• [What to do]:
Restate the listing in full, keeping every word as it is.

• [Information supplied]:
- - - -

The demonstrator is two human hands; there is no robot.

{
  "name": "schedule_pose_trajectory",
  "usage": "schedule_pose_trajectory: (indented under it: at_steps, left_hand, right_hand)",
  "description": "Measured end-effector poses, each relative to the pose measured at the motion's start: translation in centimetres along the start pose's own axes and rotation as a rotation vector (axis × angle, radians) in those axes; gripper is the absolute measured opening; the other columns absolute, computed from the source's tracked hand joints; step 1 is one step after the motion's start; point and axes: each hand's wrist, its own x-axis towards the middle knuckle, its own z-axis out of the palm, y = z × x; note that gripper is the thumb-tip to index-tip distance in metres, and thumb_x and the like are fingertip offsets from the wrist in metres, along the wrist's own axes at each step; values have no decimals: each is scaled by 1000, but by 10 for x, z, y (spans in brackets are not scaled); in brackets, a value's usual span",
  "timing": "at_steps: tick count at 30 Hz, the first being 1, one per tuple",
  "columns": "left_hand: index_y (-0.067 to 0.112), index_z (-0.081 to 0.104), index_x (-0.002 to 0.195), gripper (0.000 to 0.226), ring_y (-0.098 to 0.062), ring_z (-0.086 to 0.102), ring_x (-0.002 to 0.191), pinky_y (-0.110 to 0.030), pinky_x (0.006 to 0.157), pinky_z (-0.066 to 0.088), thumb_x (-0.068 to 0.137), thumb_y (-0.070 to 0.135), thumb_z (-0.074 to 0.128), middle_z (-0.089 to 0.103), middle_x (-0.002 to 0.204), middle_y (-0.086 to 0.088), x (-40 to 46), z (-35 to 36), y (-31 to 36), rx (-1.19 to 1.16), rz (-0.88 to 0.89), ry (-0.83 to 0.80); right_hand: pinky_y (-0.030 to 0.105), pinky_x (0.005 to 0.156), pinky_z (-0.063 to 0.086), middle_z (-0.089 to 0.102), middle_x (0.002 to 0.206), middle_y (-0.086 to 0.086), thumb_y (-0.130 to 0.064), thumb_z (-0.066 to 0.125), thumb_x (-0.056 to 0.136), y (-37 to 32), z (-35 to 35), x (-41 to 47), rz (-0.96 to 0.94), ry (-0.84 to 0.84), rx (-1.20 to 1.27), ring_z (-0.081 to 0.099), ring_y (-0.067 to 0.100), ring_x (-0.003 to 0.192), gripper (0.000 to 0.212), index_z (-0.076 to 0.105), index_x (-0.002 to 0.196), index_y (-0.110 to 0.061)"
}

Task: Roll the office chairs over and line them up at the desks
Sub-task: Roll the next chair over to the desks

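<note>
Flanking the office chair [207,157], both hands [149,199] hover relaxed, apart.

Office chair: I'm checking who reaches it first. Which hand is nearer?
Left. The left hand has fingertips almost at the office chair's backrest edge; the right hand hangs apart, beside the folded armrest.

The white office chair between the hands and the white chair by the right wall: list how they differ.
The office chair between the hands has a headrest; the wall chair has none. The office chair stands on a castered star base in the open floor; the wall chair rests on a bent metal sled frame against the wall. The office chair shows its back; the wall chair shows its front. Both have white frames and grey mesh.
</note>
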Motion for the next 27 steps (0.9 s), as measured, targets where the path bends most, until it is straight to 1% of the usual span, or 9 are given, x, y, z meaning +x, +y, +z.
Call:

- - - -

• [Reply]:
The demonstrator is two human hands; there is no robot.

{
  "name": "schedule_pose_trajectory",
  "usage": "schedule_pose_trajectory: (indented under it: at_steps, left_hand, right_hand)",
  "description": "Measured end-effector poses, each relative to the pose measured at the motion's start: translation in centimetres along the start pose's own axes and rotation as a rotation vector (axis × angle, radians) in those axes; gripper is the absolute measured opening; the other columns absolute, computed from the source's tracked hand joints; step 1 is one step after the motion's start; point and axes: each hand's wrist, its own x-axis towards the middle knuckle, its own z-axis out of the palm, y = z × x; note that gripper is the thumb-tip to index-tip distance in metres, and thumb_x and the like are fingertip offsets from the wrist in metres, along the wrist's own axes at each step; values have no decimals: each is scaled by 1000, but by 10 for x, z, y (spans in brackets are not scaled); in brackets, a value's usual span",
  "timing": "at_steps: tick count at 30 Hz, the first being 1, one per tuple",
  "columns": "left_hand: index_y (-0.067 to 0.112), index_z (-0.081 to 0.104), index_x (-0.002 to 0.195), gripper (0.000 to 0.226), ring_y (-0.098 to 0.062), ring_z (-0.086 to 0.102), ring_x (-0.002 to 0.191), pinky_y (-0.110 to 0.030), pinky_x (0.006 to 0.157), pinky_z (-0.066 to 0.088), thumb_x (-0.068 to 0.137), thumb_y (-0.070 to 0.135), thumb_z (-0.074 to 0.128), middle_z (-0.089 to 0.103), middle_x (-0.002 to 0.204), middle_y (-0.086 to 0.088), x (-40 to 46), z (-35 to 36), y (-31 to 36), rx (-1.19 to 1.16), rz (-0.88 to 0.89), ry (-0.83 to 0.80); right_hand: pinky_y (-0.030 to 0.105), pinky_x (0.005 to 0.156), pinky_z (-0.063 to 0.086), middle_z (-0.089 to 0.102), middle_x (0.002 to 0.206), middle_y (-0.086 to 0.086), thumb_y (-0.130 to 0.064), thumb_z (-0.066 to 0.125), thumb_x (-0.056 to 0.136), y (-37 to 32), z (-35 to 35), x (-41 to 47), rz (-0.96 to 0.94), ry (-0.84 to 0.84), rx (-1.20 to 1.27), ring_z (-0.081 to 0.099), ring_y (-0.067 to 0.100), ring_x (-0.003 to 0.192), gripper (0.000 to 0.212), index_z (-0.076 to 0.105), index_x (-0.002 to 0.196), index_y (-0.110 to 0.061)"
}

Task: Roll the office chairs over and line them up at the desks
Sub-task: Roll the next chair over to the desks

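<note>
Flanking the office chair [207,157], both hands [149,199] hover relaxed, apart.

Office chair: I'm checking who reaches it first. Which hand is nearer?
Left. The left hand has fingertips almost at the office chair's backrest edge; the right hand hangs apart, beside the folded armrest.

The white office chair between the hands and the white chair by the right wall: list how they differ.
The office chair between the hands has a headrest; the wall chair has none. The office chair stands on a castered star base in the open floor; the wall chair rests on a bent metal sled frame against the wall. The office chair shows its back; the wall chair shows its front. Both have white frames and grey mesh.
</note>
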Motion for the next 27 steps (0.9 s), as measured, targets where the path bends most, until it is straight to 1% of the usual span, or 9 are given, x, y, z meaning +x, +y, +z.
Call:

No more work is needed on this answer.